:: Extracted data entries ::
'''

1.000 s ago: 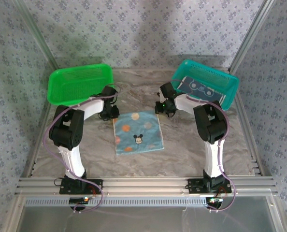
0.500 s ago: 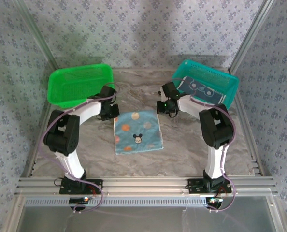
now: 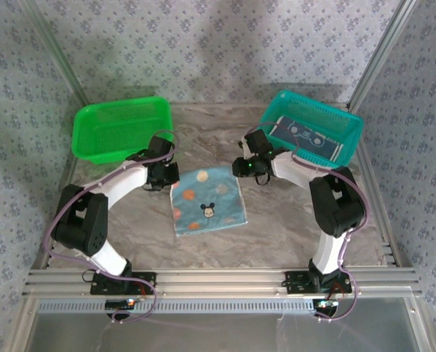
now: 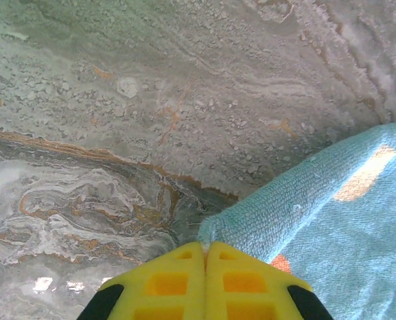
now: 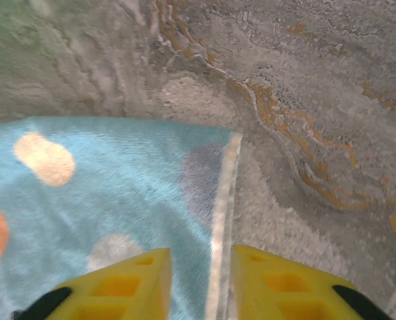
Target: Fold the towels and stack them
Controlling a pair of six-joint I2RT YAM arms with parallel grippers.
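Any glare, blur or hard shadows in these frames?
Top external: even diffuse light, soft shadows on the table, towel print sharp. Left wrist: marble crisp, small glare patch at lower left, yellow jaws slightly soft. Right wrist: softer overall, towel nap and jaws blurred, upper left corner dim.

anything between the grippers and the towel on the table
Nothing visible. The left gripper is shut on a corner of the towel, and the right gripper has its open jaws straddling the towel's edge.
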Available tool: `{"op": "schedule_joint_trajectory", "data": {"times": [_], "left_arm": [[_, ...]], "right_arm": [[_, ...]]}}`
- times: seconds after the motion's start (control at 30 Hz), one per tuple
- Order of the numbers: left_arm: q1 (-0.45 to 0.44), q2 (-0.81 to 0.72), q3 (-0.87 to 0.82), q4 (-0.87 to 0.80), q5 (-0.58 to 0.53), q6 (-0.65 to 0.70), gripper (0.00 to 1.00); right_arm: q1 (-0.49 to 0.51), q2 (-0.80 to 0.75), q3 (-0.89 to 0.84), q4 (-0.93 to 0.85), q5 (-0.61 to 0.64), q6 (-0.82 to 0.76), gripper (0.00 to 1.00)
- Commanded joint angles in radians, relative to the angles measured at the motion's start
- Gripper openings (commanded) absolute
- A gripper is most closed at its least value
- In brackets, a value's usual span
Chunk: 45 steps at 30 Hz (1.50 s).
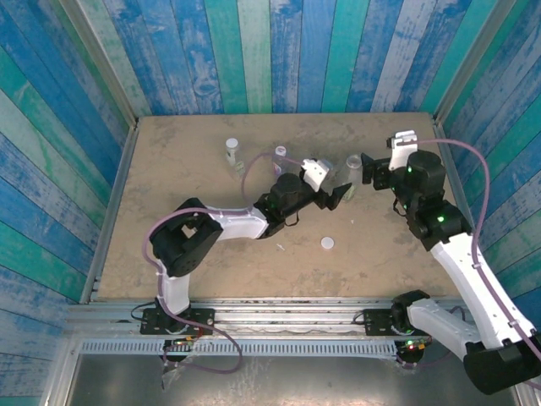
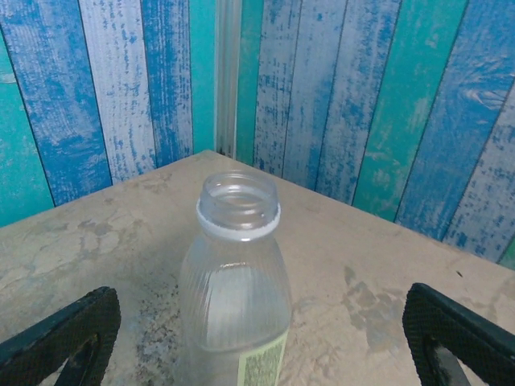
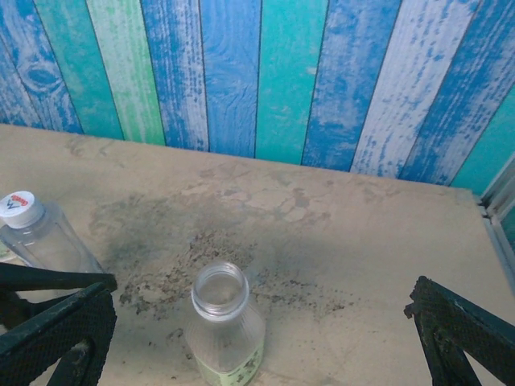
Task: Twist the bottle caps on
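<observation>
Your table (image 1: 169, 254) carries three upright bottles. Your left gripper (image 1: 341, 195), near the centre, has its fingers (image 2: 60, 338) spread wide. The open bottle (image 1: 353, 166) stands at its 1 o'clock, ungripped. Your right gripper (image 1: 369, 171), also spread, sits just at that bottle's 3 o'clock. The middle bottle (image 1: 281, 157) and far-left bottle (image 1: 232, 150) stand toward the left gripper's 10 o'clock. One loose cap (image 1: 327, 244) lies at its 6 o'clock.

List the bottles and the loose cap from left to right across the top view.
left bottle → middle bottle → loose cap → open bottle
</observation>
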Motion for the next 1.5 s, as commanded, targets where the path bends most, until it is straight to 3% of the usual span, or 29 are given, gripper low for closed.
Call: {"op": "schedule_joint_trajectory", "data": {"times": [0.0,0.43,0.97,1.13,1.47], "left_arm": [[-0.025,0.102,0.064,0.042,-0.116,-0.038,0.94],[-0.082,0.339,0.267,-0.025,-0.252,-0.156,0.94],[-0.083,0.438,0.397,-0.118,-0.295,-0.092,0.94],[-0.079,0.454,0.401,-0.115,-0.288,-0.095,0.99],[-0.074,0.449,0.381,-0.097,-0.271,-0.095,0.79]], "right_arm": [[-0.007,-0.028,-0.010,-0.026,0.048,-0.032,0.97],[-0.009,-0.082,-0.037,-0.062,0.044,-0.041,0.97],[-0.009,-0.082,-0.052,-0.065,-0.005,-0.026,0.97],[-0.009,-0.079,-0.050,-0.071,-0.014,-0.029,0.97],[-0.008,-0.078,-0.060,-0.078,-0.038,-0.011,0.97]]}}
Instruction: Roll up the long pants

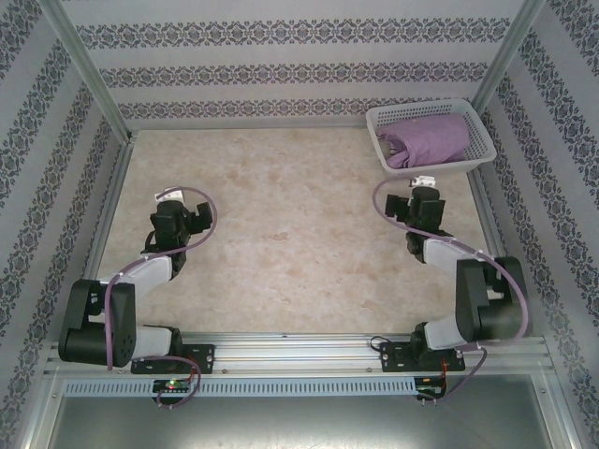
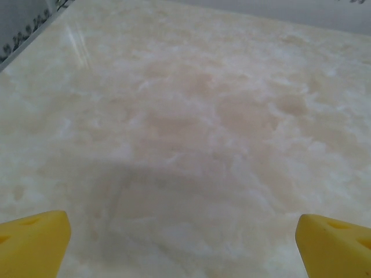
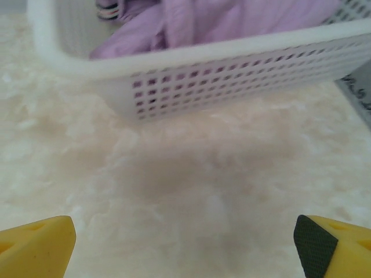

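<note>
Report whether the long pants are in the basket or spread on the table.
In the basket, not spread. The long pants lie bunched inside the white mesh basket; the right wrist view shows them behind its wall.

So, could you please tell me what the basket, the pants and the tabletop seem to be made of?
Basket: white moulded plastic, judging by its perforated grid. Pants: soft matte lilac cloth, creased. Tabletop: glossy marble-look surface with glare, possibly laminate.
</note>
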`<state>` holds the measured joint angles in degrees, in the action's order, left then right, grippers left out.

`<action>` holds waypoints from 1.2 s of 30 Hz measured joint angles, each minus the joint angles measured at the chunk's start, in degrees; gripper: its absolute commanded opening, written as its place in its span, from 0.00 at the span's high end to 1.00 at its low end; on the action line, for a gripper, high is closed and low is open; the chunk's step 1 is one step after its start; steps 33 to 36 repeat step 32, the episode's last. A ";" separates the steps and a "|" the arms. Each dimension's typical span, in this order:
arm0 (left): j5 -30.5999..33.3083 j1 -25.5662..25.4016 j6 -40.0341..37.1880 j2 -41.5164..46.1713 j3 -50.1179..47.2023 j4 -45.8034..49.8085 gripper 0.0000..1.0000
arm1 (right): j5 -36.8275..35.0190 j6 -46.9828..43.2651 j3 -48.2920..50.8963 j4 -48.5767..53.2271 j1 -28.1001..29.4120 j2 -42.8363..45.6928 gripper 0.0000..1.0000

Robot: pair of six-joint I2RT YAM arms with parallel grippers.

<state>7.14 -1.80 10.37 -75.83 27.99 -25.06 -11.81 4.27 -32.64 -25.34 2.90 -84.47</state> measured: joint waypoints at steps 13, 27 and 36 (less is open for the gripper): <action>-0.33 0.44 -5.92 -6.32 -3.80 -9.05 0.00 | 0.74 -3.10 6.99 -14.45 1.31 -0.68 0.02; -6.93 1.55 -8.74 -13.64 -4.61 -19.43 0.00 | 2.21 -2.58 11.06 -24.85 -0.76 -2.36 0.02; -7.17 1.55 -8.92 -13.64 -4.61 -19.61 0.00 | 2.75 -2.56 11.06 -24.83 -0.90 -2.36 0.02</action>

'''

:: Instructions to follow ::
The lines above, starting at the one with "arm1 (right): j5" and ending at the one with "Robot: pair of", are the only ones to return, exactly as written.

:: Solution to the problem ::
arm1 (right): j5 -36.8275..35.0190 j6 -46.9828..43.2651 j3 -48.2920..50.8963 j4 -48.5767..53.2271 j1 -28.1001..29.4120 j2 -42.8363..45.6928 gripper 0.0000..1.0000

Robot: pair of six-joint I2RT YAM arms with parallel grippers.

No further output is needed for the exercise.